=== Input data ===
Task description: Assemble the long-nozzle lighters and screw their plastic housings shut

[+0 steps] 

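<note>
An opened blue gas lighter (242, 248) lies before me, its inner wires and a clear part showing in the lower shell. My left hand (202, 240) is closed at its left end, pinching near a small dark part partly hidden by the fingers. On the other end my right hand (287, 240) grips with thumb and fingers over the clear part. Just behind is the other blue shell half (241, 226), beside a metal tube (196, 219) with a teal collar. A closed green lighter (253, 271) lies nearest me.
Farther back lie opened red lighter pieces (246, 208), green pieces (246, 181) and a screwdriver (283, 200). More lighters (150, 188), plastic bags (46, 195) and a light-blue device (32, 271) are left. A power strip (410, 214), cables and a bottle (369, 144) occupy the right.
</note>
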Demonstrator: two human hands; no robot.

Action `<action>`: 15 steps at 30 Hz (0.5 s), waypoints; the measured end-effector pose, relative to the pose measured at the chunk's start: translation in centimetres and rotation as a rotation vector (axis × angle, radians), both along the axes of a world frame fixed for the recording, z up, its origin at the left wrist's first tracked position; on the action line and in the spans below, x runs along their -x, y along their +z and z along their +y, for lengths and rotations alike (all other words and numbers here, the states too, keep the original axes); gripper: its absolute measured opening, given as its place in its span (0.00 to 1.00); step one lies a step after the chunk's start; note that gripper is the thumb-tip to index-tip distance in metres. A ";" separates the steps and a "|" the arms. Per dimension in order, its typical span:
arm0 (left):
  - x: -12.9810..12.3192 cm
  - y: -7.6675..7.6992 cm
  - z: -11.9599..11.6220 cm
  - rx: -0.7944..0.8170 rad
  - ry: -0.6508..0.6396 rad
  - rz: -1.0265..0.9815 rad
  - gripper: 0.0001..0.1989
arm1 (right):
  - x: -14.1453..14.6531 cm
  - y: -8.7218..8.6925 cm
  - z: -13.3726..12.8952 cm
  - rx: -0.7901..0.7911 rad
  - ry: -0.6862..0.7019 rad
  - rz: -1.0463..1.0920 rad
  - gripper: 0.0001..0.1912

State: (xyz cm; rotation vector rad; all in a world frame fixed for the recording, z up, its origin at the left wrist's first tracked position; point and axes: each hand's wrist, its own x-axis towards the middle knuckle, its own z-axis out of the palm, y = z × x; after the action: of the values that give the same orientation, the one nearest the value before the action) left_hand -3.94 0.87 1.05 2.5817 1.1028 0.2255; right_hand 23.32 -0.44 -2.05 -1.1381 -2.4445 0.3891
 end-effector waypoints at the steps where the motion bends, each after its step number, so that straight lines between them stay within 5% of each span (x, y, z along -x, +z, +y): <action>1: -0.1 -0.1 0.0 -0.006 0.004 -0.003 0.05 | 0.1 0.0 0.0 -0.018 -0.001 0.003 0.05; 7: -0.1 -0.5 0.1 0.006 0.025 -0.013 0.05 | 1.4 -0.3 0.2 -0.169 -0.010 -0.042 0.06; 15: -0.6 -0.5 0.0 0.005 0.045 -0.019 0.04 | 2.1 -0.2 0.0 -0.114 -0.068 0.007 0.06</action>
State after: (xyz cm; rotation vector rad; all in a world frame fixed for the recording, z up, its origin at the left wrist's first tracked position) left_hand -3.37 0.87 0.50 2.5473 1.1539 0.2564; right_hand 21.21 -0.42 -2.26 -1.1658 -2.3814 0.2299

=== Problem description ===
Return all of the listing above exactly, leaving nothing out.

=== Task output ===
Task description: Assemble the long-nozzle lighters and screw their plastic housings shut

[+0 steps] 

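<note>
An opened blue gas lighter (242, 248) lies before me, its inner wires and a clear part showing in the lower shell. My left hand (202, 240) is closed at its left end, pinching near a small dark part partly hidden by the fingers. On the other end my right hand (287, 240) grips with thumb and fingers over the clear part. Just behind is the other blue shell half (241, 226), beside a metal tube (196, 219) with a teal collar. A closed green lighter (253, 271) lies nearest me.
Farther back lie opened red lighter pieces (246, 208), green pieces (246, 181) and a screwdriver (283, 200). More lighters (150, 188), plastic bags (46, 195) and a light-blue device (32, 271) are left. A power strip (410, 214), cables and a bottle (369, 144) occupy the right.
</note>
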Demonstrator: two human hands; no robot.

Action `<action>`: 15 steps at 30 Hz (0.5 s), waypoints; the measured end-effector pose, relative to the pose measured at the chunk's start: translation in centimetres and rotation as a rotation vector (axis × angle, radians), both along the axes of a world frame fixed for the recording, z up, its origin at the left wrist's first tracked position; on the action line and in the spans below, x runs along their -x, y along their +z and z along their +y, for lengths and rotations alike (all other words and numbers here, the states too, keep the original axes); gripper: its absolute measured opening, given as its place in its span (0.00 to 1.00); step one lies a step after the chunk's start; note that gripper is the thumb-tip to index-tip distance in metres. A ";" separates the steps and a "|" the arms. Per dimension in order, its typical span:
arm0 (left):
  - x: -12.9810..12.3192 cm
  - y: -7.6675..7.6992 cm
  - z: -11.9599..11.6220 cm
  - rx: -0.7944..0.8170 rad
  - ry: -0.6508..0.6396 rad
  - rz: -1.0265..0.9815 rad
  - gripper: 0.0001..0.1989
arm1 (right):
  - x: -14.1453..14.6531 cm
  - y: -8.7218..8.6925 cm
  - z: -13.3726..12.8952 cm
  - rx: -0.7901..0.7911 rad
  - ry: -0.6862..0.7019 rad
  - rz: -1.0463..1.0920 rad
  - gripper: 0.0001..0.1912

State: (xyz cm; rotation vector rad; all in a world frame fixed for the recording, z up, its origin at the left wrist's first tracked position; point and axes: each hand's wrist, its own x-axis towards the middle knuckle, its own z-axis out of the palm, y = z × x; after the action: of the values that give the same orientation, the one nearest the value before the action) left_hand -3.94 0.87 1.05 2.5817 1.1028 0.2255; right_hand 23.32 -0.44 -2.05 -1.1381 -2.4445 0.3891
 end-effector waypoints at the steps where the motion bends, each after its step number, so that straight lines between them stay within 5% of each span (x, y, z along -x, +z, +y): <action>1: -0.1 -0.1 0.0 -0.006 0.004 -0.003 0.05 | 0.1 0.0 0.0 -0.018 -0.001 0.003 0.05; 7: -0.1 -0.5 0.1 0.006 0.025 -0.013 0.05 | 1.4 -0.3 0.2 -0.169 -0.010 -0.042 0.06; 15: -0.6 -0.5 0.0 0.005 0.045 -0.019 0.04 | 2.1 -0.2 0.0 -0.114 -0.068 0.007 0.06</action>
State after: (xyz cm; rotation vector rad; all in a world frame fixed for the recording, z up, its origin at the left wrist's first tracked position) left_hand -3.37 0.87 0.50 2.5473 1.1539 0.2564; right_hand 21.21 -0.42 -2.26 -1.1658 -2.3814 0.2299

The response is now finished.